On Saturday, Moscow demanded that the West should stop arming Ukraine before the ceasefire.

This, of course, will leave this country much less able to reflect on Russia’s gradual progress on the frontline – or, worse, a new full -scale offensive to take more land.

The fact that Ukraine badly needs its allies is a continuous flow of air protection to reflect on the growing number of drones and missiles that are conducted across the common border in Kiev and other major cities.

Shortly after the dawn on Sunday, we were woken up by the air raid, and the sirens left because more Russian drones were launched.

On May 9, the US Embassy in Kiev issued a warning to its citizens that there was a “significant risk of air raids” in the coming days.

One of the biggest problems is that the Kremlin can launch another Oresshnik ballistic missile, as in the one that its forces were released at the Dnipro plant last November.

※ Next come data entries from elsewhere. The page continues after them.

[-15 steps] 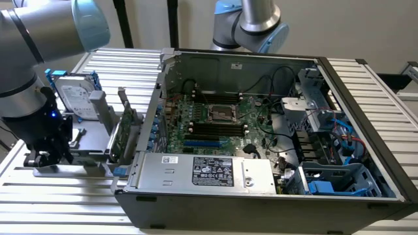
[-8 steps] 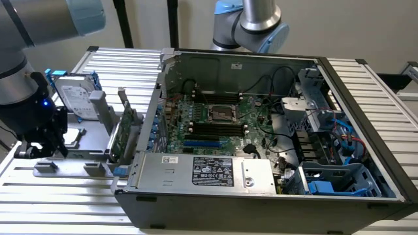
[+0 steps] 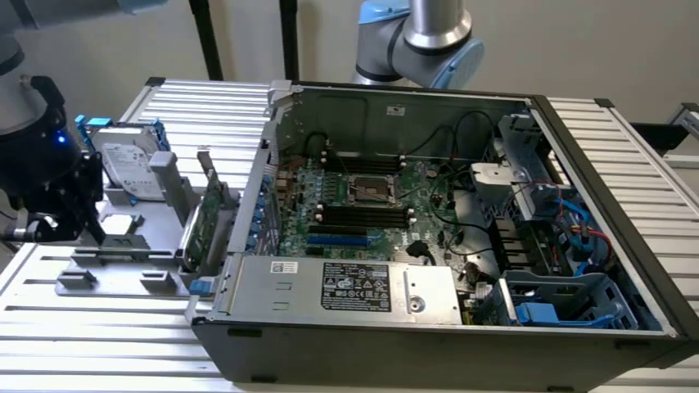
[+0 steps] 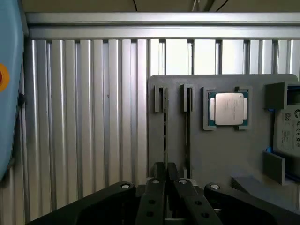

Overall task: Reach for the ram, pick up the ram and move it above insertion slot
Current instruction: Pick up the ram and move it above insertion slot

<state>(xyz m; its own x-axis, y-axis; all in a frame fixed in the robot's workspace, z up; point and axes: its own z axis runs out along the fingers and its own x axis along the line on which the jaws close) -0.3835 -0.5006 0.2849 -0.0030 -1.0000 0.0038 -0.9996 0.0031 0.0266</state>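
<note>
Ram (image 4: pixel 165 126) stands on its thin edge in a slot of the gray holder (image 4: pixel 225 154), near the holder's edge far from the hard drive (image 4: pixel 288 129). Gripper (image 4: pixel 165 182) hangs in line with it; if it grips, I cannot tell. I think a small sideways error could strike the slot wall or jam the stick.

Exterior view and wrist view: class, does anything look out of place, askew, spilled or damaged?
Nothing stands out. The processor sits square in its holder on the grey tray; the hard drive and green card stand in their holders; nothing is spilled.
</note>
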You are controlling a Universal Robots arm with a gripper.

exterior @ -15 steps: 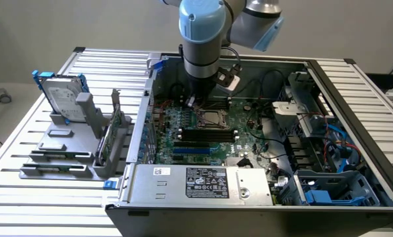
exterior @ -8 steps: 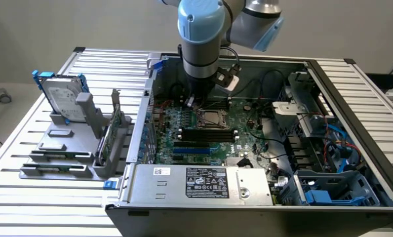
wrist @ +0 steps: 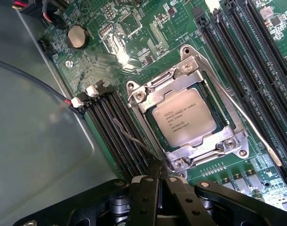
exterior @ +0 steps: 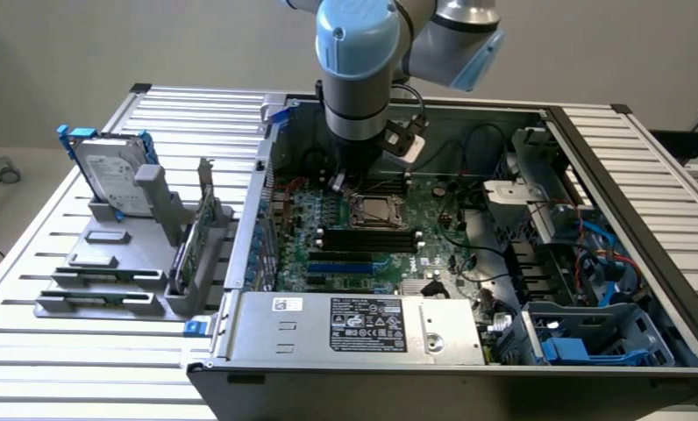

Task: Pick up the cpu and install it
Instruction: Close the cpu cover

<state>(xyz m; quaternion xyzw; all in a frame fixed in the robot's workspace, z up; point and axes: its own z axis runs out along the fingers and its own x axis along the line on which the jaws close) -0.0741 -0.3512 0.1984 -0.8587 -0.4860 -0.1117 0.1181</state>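
The cpu lies seated in its socket on the motherboard, its silver top and printed markings showing through the window of the metal load plate that frames it. A thin wire retention lever runs along the side next to the black memory slots and ends at the socket's corner, right under the gripper. The gripper's fingers are clenched together with nothing between them, and their tips appear to rest on or just beside that lever's end. A second, longer lever slants along the opposite side of the socket. In the exterior view the arm reaches straight down into the open computer case, the gripper just beyond the cpu. With the chip already in place, the work in hand looks to be securing the socket. Doing it well likely means pressing only on the lever, keeping the closed tips off the chip and the memory slots, and moving slowly so the thin wire does not slip out sideways.
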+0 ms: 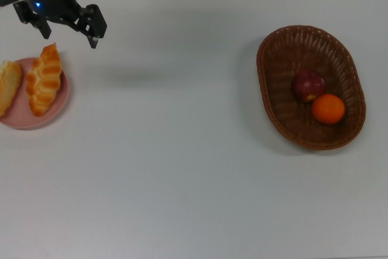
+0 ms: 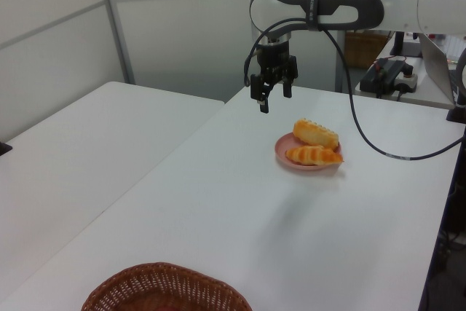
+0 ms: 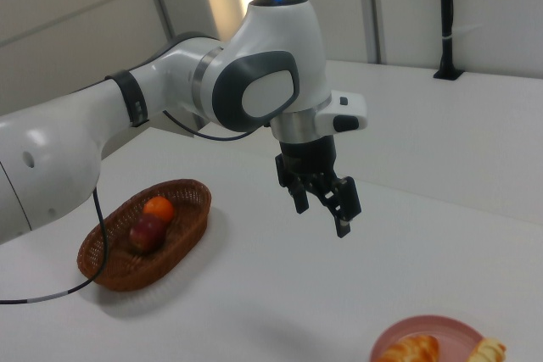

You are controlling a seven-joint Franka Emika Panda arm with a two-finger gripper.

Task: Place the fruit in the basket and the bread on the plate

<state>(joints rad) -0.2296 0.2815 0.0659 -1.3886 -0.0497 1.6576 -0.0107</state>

At its speed, it approaches 10 times the speed of sound, Russia can boast that this rocket “does not stop”.

So now, the key question is what Trump is doing next – and it can go anyway.

He could decide that his opposite number in Moscow simply inflated him, finding one excuse for one to disagree the ceasefire.

Or, given his historical warm relations with Putin, he will throw a Russian leader a diplomatic lifeline and put pressure on Ukraine instead of sitting in Istanbul and listening to Moscow’s demands, regardless of whether a ceasefire will come on Monday on Monday?